A l'exception de ce bref rapport soumis le 23 août, je n'ai rien écrit à l'ambassade à propos de la question arménienne depuis mon rapport du 24 juillet. Une des raisons pour lesquelles je n'ai pas écrit pendant cet intervalle est l'incertitude apparente quant à la sécurité de mes lettres envoyées à l'ambassade ainsi que je l'indiquais dans ma dépêche d'hier concernant celle du 30 juin. Que ces craintes soient fondées ou non, il y a décidément un mystère autour de cette lettre.

Une autre raison est que la situation a été relativement tranquille ici au cours des six ou sept dernières semaines. Après l'expulsion de la majeure partie de la population arménienne au cours des deux ou trois premières semaines de juillet, les déportations qui ont suivi étaient naturellement à une moindre échelle et se sont produites à de plus longs intervalles.

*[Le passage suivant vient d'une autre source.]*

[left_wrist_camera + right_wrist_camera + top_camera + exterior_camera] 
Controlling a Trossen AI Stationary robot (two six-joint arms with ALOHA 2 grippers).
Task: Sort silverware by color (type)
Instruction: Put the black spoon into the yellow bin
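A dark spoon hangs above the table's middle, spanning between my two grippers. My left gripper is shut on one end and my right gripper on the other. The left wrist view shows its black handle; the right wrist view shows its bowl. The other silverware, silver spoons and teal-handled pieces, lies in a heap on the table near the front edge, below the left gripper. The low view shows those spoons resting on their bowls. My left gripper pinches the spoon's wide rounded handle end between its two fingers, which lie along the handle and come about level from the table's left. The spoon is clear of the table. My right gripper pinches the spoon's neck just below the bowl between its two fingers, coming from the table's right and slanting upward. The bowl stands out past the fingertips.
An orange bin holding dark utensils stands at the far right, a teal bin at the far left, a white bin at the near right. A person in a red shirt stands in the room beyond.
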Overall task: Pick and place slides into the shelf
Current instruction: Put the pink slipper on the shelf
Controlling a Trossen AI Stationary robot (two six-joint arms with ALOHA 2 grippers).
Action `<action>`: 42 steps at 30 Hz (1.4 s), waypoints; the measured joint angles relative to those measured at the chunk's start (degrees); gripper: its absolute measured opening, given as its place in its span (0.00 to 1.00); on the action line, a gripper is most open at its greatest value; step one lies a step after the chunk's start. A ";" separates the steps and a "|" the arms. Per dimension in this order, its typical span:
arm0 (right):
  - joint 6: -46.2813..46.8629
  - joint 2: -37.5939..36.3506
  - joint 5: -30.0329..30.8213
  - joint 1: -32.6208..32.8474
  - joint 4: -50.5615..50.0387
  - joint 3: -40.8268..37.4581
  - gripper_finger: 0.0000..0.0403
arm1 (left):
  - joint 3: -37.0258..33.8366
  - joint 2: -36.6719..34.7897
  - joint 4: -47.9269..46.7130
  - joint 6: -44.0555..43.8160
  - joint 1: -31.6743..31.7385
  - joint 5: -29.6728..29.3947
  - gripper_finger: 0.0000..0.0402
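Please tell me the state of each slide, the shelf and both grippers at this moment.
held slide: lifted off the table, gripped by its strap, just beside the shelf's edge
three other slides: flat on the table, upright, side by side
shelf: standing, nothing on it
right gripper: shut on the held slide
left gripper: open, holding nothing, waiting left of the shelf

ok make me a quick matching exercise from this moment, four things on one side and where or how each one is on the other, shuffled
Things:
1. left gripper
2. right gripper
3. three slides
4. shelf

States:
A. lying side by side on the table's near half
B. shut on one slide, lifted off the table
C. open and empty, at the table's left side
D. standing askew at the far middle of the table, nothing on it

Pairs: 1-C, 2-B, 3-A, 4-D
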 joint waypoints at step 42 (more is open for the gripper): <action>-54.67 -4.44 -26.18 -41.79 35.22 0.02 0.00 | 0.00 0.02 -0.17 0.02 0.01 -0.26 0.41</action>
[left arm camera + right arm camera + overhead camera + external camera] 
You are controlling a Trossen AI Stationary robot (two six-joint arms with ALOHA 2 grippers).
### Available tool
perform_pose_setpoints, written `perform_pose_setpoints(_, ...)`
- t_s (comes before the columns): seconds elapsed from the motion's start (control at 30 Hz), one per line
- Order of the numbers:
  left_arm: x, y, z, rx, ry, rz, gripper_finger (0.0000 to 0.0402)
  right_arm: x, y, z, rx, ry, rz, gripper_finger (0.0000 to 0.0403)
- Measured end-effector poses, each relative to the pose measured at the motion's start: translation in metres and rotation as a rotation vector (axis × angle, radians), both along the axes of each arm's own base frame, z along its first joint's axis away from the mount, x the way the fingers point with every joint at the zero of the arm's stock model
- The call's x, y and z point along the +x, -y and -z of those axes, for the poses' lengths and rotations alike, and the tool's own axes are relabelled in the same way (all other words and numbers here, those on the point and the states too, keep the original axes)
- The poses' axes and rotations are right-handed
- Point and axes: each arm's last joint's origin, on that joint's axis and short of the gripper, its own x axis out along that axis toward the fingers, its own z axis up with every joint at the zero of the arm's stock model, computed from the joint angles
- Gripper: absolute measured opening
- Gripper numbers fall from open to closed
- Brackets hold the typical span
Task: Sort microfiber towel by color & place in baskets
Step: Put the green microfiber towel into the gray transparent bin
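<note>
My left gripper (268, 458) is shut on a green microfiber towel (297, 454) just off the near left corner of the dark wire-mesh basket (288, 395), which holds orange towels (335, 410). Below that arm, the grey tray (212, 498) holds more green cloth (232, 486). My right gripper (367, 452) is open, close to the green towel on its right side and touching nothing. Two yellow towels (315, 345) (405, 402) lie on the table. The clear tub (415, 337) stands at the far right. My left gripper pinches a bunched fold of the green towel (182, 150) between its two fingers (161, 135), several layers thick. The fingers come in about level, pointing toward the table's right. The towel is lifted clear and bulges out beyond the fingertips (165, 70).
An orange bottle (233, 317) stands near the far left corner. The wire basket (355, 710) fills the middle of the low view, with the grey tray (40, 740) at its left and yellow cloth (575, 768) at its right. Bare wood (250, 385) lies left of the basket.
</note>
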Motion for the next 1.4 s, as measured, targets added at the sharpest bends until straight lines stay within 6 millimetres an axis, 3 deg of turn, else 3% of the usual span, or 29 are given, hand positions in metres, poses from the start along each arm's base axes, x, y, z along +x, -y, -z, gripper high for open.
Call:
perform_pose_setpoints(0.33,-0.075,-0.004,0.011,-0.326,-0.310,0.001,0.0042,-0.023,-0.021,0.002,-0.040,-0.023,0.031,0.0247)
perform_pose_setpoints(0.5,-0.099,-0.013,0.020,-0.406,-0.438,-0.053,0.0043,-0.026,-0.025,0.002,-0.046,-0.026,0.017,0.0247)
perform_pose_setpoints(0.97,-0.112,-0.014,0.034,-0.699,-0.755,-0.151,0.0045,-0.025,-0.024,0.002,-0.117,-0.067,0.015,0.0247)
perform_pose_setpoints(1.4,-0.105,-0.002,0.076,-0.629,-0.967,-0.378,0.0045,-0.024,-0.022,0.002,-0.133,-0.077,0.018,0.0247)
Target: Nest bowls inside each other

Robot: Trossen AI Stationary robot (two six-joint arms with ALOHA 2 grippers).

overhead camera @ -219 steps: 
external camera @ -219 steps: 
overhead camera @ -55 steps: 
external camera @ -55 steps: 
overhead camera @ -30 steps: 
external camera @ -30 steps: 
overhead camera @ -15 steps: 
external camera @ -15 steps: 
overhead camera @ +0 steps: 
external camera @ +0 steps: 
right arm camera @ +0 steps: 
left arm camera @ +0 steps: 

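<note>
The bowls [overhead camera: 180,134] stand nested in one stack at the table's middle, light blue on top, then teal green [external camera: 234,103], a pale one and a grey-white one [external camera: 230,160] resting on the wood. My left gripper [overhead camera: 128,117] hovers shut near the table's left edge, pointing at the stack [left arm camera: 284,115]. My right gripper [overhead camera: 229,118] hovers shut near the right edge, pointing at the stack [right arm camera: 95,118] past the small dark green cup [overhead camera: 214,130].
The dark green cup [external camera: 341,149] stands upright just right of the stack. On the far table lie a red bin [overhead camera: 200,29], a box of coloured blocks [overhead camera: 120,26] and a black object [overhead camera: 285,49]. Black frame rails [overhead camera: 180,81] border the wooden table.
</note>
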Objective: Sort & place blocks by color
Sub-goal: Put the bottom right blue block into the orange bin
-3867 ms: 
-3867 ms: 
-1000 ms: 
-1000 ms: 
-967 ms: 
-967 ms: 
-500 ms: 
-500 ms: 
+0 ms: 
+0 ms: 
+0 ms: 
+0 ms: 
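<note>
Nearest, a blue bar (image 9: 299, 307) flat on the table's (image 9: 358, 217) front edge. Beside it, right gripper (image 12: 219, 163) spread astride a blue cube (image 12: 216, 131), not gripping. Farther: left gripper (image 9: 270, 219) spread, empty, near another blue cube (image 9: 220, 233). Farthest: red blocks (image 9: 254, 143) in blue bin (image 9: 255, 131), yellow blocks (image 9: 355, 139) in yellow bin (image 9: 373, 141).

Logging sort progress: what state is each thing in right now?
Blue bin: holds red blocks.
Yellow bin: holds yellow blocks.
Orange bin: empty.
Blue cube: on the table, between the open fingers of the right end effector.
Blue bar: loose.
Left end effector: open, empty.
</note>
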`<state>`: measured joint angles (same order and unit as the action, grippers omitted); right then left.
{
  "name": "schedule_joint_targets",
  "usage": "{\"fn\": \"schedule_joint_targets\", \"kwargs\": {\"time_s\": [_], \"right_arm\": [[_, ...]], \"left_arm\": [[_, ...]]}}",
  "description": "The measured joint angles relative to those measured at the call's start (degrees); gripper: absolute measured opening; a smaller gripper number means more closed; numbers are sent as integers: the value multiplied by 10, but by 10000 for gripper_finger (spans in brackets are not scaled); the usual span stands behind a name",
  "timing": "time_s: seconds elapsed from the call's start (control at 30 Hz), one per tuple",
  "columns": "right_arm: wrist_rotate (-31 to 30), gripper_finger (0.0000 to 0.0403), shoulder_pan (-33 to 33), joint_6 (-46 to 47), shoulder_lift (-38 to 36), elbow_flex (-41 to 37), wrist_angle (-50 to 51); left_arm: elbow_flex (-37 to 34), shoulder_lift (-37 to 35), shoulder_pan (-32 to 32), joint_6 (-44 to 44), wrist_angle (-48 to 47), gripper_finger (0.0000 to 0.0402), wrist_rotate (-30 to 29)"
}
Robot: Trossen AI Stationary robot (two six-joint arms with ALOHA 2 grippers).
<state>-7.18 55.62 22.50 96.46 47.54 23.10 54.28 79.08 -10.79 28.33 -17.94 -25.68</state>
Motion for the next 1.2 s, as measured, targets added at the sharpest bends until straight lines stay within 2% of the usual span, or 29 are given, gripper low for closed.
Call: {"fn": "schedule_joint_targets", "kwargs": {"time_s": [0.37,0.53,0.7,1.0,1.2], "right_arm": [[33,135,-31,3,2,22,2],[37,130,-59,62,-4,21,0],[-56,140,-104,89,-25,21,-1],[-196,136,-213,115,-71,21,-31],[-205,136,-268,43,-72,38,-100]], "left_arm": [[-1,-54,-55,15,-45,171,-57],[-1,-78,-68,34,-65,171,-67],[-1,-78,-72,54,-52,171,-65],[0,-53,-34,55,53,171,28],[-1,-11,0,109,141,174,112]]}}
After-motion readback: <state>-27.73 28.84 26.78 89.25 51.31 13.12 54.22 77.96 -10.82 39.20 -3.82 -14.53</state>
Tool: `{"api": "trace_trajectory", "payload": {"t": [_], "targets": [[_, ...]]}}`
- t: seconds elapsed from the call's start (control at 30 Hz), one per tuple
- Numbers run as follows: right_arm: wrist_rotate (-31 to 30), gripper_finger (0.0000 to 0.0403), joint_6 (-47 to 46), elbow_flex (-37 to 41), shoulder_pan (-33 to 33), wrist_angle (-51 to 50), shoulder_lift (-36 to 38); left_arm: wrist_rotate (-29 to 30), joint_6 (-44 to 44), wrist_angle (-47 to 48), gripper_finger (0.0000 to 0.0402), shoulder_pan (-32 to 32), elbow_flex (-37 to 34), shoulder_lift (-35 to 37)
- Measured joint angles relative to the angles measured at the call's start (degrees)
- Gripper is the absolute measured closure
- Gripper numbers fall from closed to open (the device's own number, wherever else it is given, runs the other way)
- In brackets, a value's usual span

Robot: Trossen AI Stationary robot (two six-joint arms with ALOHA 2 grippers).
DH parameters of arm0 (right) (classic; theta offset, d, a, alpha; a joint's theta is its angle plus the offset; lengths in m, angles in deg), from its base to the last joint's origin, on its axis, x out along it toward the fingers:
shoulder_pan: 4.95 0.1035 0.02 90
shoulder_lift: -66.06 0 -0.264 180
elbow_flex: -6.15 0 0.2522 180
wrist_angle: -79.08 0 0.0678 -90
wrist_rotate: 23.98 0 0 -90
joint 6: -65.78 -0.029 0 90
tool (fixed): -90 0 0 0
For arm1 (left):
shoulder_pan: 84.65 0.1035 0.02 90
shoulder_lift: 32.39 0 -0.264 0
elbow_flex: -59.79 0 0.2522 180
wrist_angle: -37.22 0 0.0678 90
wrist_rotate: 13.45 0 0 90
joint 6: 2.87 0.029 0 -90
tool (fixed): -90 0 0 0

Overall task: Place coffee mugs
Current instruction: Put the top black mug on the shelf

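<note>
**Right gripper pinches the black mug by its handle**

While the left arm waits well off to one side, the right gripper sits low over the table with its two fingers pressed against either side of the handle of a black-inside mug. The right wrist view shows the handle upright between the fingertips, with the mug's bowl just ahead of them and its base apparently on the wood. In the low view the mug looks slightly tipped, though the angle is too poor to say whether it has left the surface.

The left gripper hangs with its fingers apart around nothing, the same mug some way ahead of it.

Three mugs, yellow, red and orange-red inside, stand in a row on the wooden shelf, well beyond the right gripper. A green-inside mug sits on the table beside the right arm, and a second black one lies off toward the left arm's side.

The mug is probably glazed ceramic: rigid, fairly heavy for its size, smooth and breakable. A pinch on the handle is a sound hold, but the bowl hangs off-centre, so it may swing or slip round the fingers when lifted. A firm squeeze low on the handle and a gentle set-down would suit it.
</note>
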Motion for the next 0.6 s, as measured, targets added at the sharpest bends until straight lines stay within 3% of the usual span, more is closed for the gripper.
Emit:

Ainsi que je l'ai dit dans mon rapport du 24 juillet, de 12 000 à 15 000 Arméniens ont été déportés des deux villes de Kharpout et Mamouret-ul-Aziz à ce moment là et des milliers d'autres ont dû quitter les villages voisins. Il n'en est demeuré qu'un petit nombre, presque tous des femmes et des enfants. Etant donné les déclarations faites par le vali, on pensait que ces femmes et ces enfants, peu nombreux, seraient épargnés. Les hommes ont quasiment tous été déportés et il fait peu de doute qu'ils ont été tués, à peu près sans exception.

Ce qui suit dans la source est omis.